Our second AGE Barometer looks at social inclusion, health, long-term care and autonomy in later life
Discrimination, exclusion, loneliness, digital divide, elder abuse or neglect… the pandemic has shed light on issues which were already at stake for older people before the spread of the virus. This has been confirmed by the findings of our second AGE Barometer assessing the situation of older people across 9 EU countries.
The recent months have shown how digitalisation can act as an additional barrier to social inclusion; how a lack of investment in long-term care undermines its quality and universal access; and how lockdown and physical distancing measures can ultimately lead to neglect and elder abuse. The 2020 edition of our AGE Barometer contains key information helping to better understand how COVID-19 has worsened the dire situations many older people already experienced before the pandemic. It is based on information from AGE member organisations and available EU data.
It covers nine countries, namely Belgium (Flanders), Cyprus, Czechia, France, Germany, Greece, Portugal, Spain and Slovenia. It is dedicated to: anti-discrimination, social inclusion, health and prevention, disability and autonomy, long-term care and, elder abuse.
How are inclusion, health, autonomy and dignity challenged in old age?
Reports from participating countries clearly show that internet access and the use of social media, the financial situation, the geographical area, the presence of friends and relatives determine social inclusion in older age. It is also greatly influenced by the overall narrative which tends to overlook older people and their contribution to society. A narrative that has been reinforced by the overall stigmatizing communication around the pandemic.
The geographical location and financial resources are also barriers to access proper health care and long-term care. Health inequalities in older age are important and often very much dependent on the socioeconomic status. Rehabilitation and health prevention are not enough promoted. Informal care is mostly voluntary and needs more support, in particular considering the increased demand for domestic care.
As for elder abuse, although it has gained visibility during COVID, the issue remains widely underestimated, and too often older people do not dare to report due to their situation of dependency and a lack of support. Accessibility to victim support networks for older victims is largely determined by the person’s own condition.
As our Barometer also reports, older people facing multiple discrimination experience accumulated effects of stigmas and discrimination. This undermines even more their inclusion, autonomy and access to health and care. Our special focus helps to better understand the specific situation of older Roma and older LGBTI people.
Impact of the COVID-19 outbreak
The preparation of this 2020 edition which started in Autumn 2019 has been perceptibly impacted by the COVID-19 outbreak. The pandemic was clearly reflected in the input shared by participating AGE members.

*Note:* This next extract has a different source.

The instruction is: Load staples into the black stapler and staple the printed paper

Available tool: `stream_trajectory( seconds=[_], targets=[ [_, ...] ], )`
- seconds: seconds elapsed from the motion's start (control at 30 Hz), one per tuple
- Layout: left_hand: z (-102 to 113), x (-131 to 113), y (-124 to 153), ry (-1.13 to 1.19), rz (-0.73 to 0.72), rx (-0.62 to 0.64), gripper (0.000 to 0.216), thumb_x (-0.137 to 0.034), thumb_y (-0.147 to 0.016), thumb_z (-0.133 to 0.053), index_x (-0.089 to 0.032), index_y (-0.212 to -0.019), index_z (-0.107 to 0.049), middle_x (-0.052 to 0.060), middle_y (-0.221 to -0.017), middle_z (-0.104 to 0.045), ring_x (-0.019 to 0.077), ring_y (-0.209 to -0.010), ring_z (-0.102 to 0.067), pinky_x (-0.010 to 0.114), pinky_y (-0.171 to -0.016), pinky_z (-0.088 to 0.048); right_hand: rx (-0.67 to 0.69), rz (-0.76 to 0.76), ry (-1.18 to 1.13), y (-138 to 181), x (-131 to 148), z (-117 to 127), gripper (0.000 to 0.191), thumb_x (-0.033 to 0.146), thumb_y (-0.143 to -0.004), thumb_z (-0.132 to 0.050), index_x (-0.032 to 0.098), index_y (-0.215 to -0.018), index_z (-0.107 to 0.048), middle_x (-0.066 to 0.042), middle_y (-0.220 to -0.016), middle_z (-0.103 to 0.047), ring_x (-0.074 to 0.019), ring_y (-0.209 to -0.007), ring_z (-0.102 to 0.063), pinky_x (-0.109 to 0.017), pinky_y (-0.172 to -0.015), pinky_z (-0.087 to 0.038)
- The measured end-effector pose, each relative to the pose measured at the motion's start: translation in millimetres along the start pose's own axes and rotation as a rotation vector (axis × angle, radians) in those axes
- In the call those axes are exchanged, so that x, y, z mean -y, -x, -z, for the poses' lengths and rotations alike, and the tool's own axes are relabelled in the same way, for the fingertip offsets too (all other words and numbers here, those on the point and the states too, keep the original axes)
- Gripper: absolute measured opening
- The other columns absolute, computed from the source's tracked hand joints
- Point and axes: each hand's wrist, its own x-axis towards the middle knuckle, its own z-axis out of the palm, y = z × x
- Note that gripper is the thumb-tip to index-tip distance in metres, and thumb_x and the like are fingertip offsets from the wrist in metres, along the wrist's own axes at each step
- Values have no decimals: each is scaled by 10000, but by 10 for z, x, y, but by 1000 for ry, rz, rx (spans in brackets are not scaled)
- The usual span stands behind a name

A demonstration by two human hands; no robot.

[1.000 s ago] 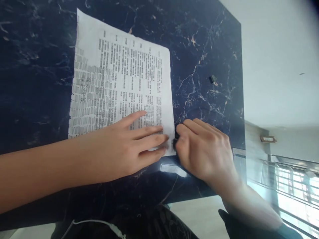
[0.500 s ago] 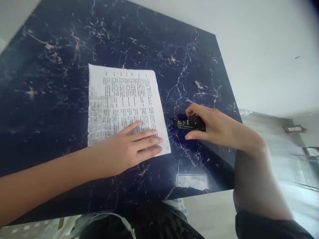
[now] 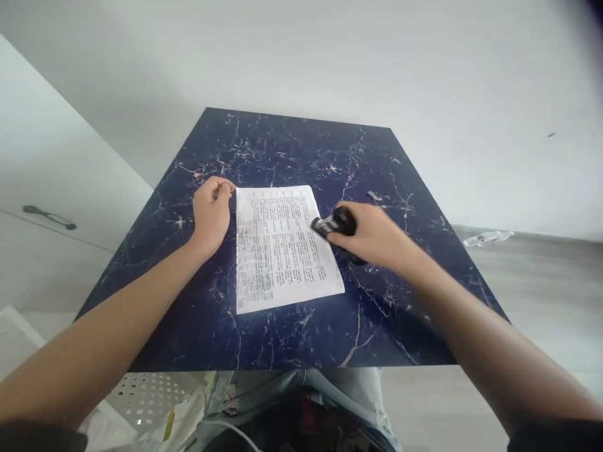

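Printed paper (image 3: 287,251) lies on the dark blue marbled table. At its far left corner is my left hand (image 3: 211,210), closed, with curled fingers and the fingertips pinching the corner. My right hand (image 3: 370,229) grips a black stapler (image 3: 333,225) from above. The stapler's front end reaches over the right edge of the paper, tilted; whether it touches the sheet I cannot tell. My palm and fingers cover part of its body.
Beyond the right hand, a small greyish strip (image 3: 375,196) rests on the table (image 3: 301,144). A wall (image 3: 330,56) rises behind the far edge. On the left stands a white cabinet door with a dark handle (image 3: 49,216). A clear plastic item (image 3: 488,238) lies on the floor at right.
My left hand has gone from lying flat on the near part of the paper to its far left corner. The right hand has lifted the stapler and brought it left over the paper's edge.
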Motion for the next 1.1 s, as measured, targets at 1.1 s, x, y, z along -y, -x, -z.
stream_trajectory(
  seconds=[1.1],
  targets=[
    [-52,-212,172,-447,-263,593,317,-436,-1035,-550,-293,-1226,-759,119,-1337,-647,377,-1291,-555,617,-1128,-405,-22,-113,85,118,-143,-296,139,230,-820,-654,210,-918,-558,-112,-973,-709,-231,-784,-634,-374,-660,-466]
  ],
)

This Barometer can therefore be read together with the other two major documents published by AGE in relation to the pandemic and in which AGE members have been actively involved:
- Report on “COVID-19 and the human rights of older persons” (18 May 2020) which is based on input and testimonies shared by AGE members.
- Working document on “Recovery from the COVID-19 crisis: do not repeat the errors of the 2008 Great Depression” (2 June 2020) which addressed to the European Union the recommendations on the socio-economic measures to be deployed in the aftermath of the pandemic’s outbreak.

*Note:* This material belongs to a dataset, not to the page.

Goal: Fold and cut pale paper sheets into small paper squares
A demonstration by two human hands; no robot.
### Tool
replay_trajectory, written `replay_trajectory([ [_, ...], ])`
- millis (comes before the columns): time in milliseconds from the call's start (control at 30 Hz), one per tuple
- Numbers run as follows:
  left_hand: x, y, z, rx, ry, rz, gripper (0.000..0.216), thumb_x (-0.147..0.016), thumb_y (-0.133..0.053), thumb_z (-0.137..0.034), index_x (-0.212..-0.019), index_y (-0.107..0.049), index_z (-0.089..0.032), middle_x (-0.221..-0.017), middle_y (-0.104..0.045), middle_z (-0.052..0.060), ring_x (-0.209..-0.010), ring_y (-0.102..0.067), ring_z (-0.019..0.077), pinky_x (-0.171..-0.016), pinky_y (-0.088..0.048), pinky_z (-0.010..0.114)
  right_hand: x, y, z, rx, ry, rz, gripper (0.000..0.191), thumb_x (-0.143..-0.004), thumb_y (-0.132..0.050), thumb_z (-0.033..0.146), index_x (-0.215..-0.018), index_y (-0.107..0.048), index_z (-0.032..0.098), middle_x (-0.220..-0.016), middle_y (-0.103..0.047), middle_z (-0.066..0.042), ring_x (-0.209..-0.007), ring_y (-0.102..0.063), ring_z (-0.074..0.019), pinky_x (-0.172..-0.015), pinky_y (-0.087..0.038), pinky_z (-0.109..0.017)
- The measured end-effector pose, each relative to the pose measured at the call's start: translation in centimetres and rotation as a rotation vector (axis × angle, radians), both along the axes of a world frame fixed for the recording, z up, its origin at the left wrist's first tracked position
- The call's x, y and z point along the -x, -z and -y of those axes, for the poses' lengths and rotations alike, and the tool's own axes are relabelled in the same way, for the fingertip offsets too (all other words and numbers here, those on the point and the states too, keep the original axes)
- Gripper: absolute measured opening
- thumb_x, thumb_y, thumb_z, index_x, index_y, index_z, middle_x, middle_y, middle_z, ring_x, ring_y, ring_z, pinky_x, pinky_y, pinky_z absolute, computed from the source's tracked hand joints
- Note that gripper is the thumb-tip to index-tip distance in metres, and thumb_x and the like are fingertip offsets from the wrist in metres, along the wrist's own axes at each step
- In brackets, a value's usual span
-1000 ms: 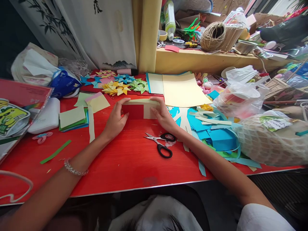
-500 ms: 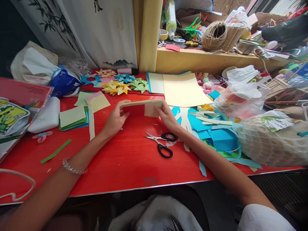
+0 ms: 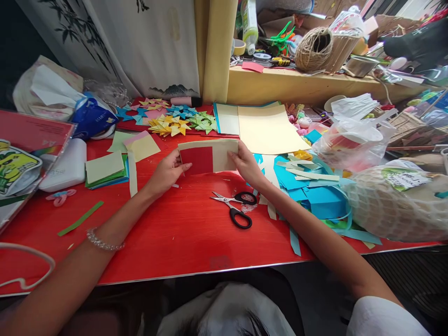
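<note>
A cream paper piece [image 3: 221, 154] with a cut-out window, through which red shows, is held just above the red table [image 3: 168, 242]. My left hand [image 3: 167, 171] pinches its left edge. My right hand [image 3: 247, 164] grips its right edge, fingers closed on the paper. Black-handled scissors [image 3: 235, 208] lie on the table just in front of my right hand.
A large cream sheet [image 3: 268, 129] lies behind. Folded paper stars [image 3: 175, 120] in several colours sit at the back. Blue and cream scraps [image 3: 308, 186] pile up at right, beside plastic bags [image 3: 392, 200]. A stack of square papers [image 3: 105, 170] lies at left.
Both hands lifted the cream paper off the table and tilted it up, so its face and the window now point toward me.
</note>
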State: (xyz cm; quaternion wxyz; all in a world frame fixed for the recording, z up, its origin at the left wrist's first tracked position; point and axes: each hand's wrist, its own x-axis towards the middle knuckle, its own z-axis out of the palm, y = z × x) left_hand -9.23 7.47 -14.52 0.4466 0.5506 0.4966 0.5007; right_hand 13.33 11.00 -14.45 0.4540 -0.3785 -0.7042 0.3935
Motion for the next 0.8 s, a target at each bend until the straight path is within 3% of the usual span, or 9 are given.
replay_trajectory([
  [133,0.1,-0.9,0.4,0.057,0.085,0.089,0.036,-0.066,-0.074,-0.022,-0.1,-0.064,-0.017,-0.094,-0.07,0.006,-0.093,-0.065,0.0246,-0.082,-0.053,0.038,-1.0,-0.8,-0.5,0.213,-0.132,-0.173,0.031,-0.085,-0.054,0.035,-0.111,-0.052,0.019,-0.114,-0.062,-0.009,-0.097,-0.063,-0.0204,-0.086,-0.054,-0.039],
  [300,0.1,-1.5,0.5,0.137,0.062,0.18,0.03,-0.064,-0.075,-0.019,-0.092,-0.064,-0.015,-0.086,-0.069,0.004,-0.084,-0.066,0.0189,-0.077,-0.054,0.03,-1.8,-1.4,-0.5,0.42,-0.283,-0.137,0.036,-0.082,-0.061,0.035,-0.113,-0.058,0.017,-0.109,-0.065,-0.009,-0.08,-0.068,-0.0182,-0.059,-0.061,-0.029],
  [533,0.0,-2.0,0.8,0.213,0.089,0.186,0.025,-0.067,-0.073,-0.017,-0.088,-0.059,-0.016,-0.077,-0.065,-0.001,-0.07,-0.064,0.0117,-0.063,-0.054,0.02,-1.6,-1.2,-0.5,0.398,-0.252,-0.179,0.032,-0.08,-0.065,0.031,-0.107,-0.062,0.013,-0.093,-0.068,-0.008,-0.063,-0.067,-0.013,-0.047,-0.058,-0.021],
  [700,-0.2,-1.9,0.7,0.217,0.083,0.192,0.024,-0.067,-0.074,-0.016,-0.084,-0.058,-0.016,-0.074,-0.062,-0.002,-0.067,-0.062,0.01,-0.062,-0.053,0.018,-1.6,-1.1,-0.6,0.397,-0.234,-0.181,0.033,-0.079,-0.065,0.033,-0.107,-0.062,0.015,-0.093,-0.069,-0.007,-0.061,-0.066,-0.0126,-0.049,-0.059,-0.023],
  [800,-0.2,-1.6,0.6,0.146,0.062,0.162,0.022,-0.068,-0.072,-0.017,-0.086,-0.059,-0.016,-0.077,-0.064,-0.001,-0.073,-0.064,0.012,-0.068,-0.054,0.021,-1.5,-1.0,-0.6,0.348,-0.206,-0.13,0.031,-0.08,-0.063,0.034,-0.105,-0.061,0.016,-0.099,-0.068,-0.007,-0.074,-0.067,-0.0162,-0.062,-0.06,-0.029],
])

Our recommendations in this key political momentum
The Barometer also comes into a key political momentum following the EU Council conclusions dedicated to the rights of older persons in the era of digitalisation adopted in October 2020, the forthcoming Green Paper on Ageing and Action Plan on the European Pillar of Social Rights. Based on a cross-cutting analysis of the Barometer, we have drawn several recommendations, notably to continue influencing these processes:
- Fill the missing data gap:
- Improve disaggregated data collection on ageing issues by institutions of reference at EU level.
- Ensure proper participation of older persons to improve the quality of the collected data.
- Close the digital divide:
- Invest into digital skills and life-long learning for all.
- Maintain quality alternative solutions to digitalised services.
- Ensure a proper implementation of EU legislation strengthening accessibility.
- Make health and long-term care systems truly resilient:
- Invest in health promotion, disease prevention and quality long-term care.
- Use the Action Plan on the European Pillar of Social Rights as a lever to put forward an EU legislative initiative in the field of care.
- Reinforce synergies across governance levels, from the global to the local level, to strive alignment of political initiatives and implementation measures for a true universal health coverage, leaving no one behind.
The AGE Barometer complements our recent contribution to the implementation of the European Pillar of Social Rights and its 20 “principles” (rights). Our submission reflects the perspectives of older people and how the Pillar should contribute to addressing existing challenges. It focuses on the rights to long-term care and to old-age income.